Ars Technica: How do you ensure the quality of your datasets, particularly in a field like archaeology, where you’re often dealing with imperfect or incomplete information?
Wernke: We’ve been careful to structure GeoPACHA as a peer review kind of system internally. It is crowdsourced in that many people are working on it, but it’s not just wide-open crowdsourcing. We have teams of researchers who are experts in their fields. They have come to the project with specific research questions that they want to address. They’re working with their students, and the students are working directly with them as regional editors for their projects. They review their team’s site identifications, and then we as the general editors do the final review on those before they are committed to the database. We also have a system for tracking coverage, a cell-based grid that’s overlaid on these survey areas. The user will mark a grid cell as surveyed, and that also gets reviewed by the regional editors and general editors to make sure that nothing was missed, that we don’t have false negatives.

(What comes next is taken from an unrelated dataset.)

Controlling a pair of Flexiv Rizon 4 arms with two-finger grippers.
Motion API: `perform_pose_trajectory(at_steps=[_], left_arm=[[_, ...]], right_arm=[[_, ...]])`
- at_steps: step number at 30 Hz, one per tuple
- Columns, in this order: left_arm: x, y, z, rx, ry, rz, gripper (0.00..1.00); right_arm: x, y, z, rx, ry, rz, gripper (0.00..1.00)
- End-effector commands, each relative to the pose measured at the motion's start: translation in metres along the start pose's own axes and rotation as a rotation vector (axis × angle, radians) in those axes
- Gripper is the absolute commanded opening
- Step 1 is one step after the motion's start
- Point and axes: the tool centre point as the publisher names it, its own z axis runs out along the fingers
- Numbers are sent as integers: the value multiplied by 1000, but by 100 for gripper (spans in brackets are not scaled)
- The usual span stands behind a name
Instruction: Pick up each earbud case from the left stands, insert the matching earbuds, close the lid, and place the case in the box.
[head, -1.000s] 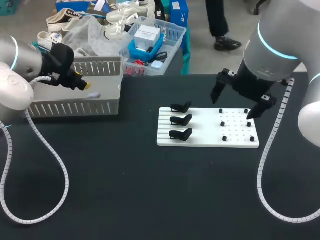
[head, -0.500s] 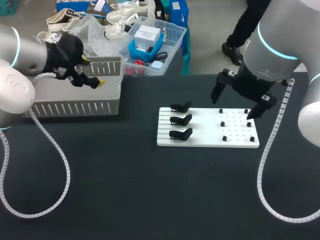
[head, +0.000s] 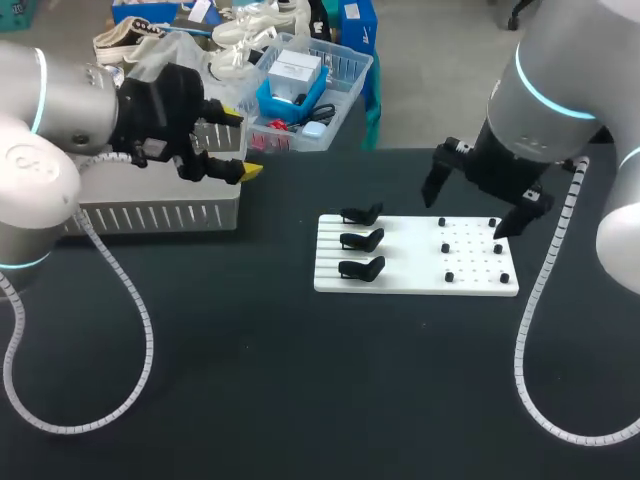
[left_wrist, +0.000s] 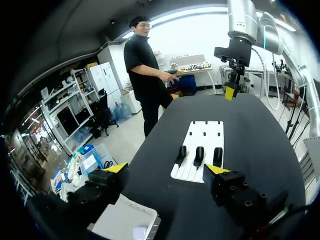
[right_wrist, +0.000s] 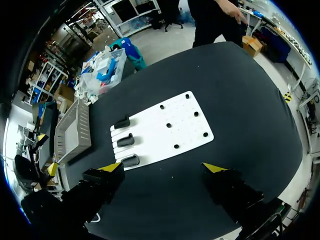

VanValkenburgh: One of the things we both think about is, if we scale this up beyond where we’re currently working, can this model of peer review work? Wikipedia has found its own way to produce a lot of quality with a relatively small set of really dedicated people. In some ways that’s what we envision going forward. But there have been a number of different initiatives that have tried to harness the power of crowdsourcing for archaeological site edification out there, and I think initial results have shown that being able to identify archeological sites and satellite imagery is actually pretty hard to do in some cases. The kind of vision that you need to interpret satellite imagery requires a fair amount of training. This is an issue that [also extends] to textual data and all other kinds of data that have become a big part of archaeological data science.
Ars Technica: Where would you like to see this field go over the next 10 years? What’s your vision for how this might all come together?
VanValkenburgh: Cooperation and ethical introspection are the two things I think are most important. There’s two parallel tracks in terms of data aggregation that are going on right now. We’ve got initiatives like Open Context, which is a pioneer in open data for archaeology, plus a number of other initiatives including the Digital Archaeological Record, to create massive databases that allow archaeologists to ask systematic questions about comparison. I’d love to see a cultural shift in the field, where people are attempting to get their data into repositories like that, thereby enabling us to do more systematic comparison.
There’s also the parallel development where people are going out and collecting large datasets with an end goal of modularity at large scales. LiDAR is one great example. That is a different type of big data. But I’d like for there to be some standards for data sharing in LiDAR, as well as across both of those parallel tracks. In the community, we need to have a serious conversation about the ethics and best practices of doing big archaeology. Working in scale poses questions about privacy and data sovereignty that are not unlike ones we face as archaeologists working on the ground. But the archaeologist working in a local community is beholden to personal relationships in a way that you don’t necessarily get when you’re working as an eye in the sky. So I think we’re entering a more contemplative phase of archaeological science.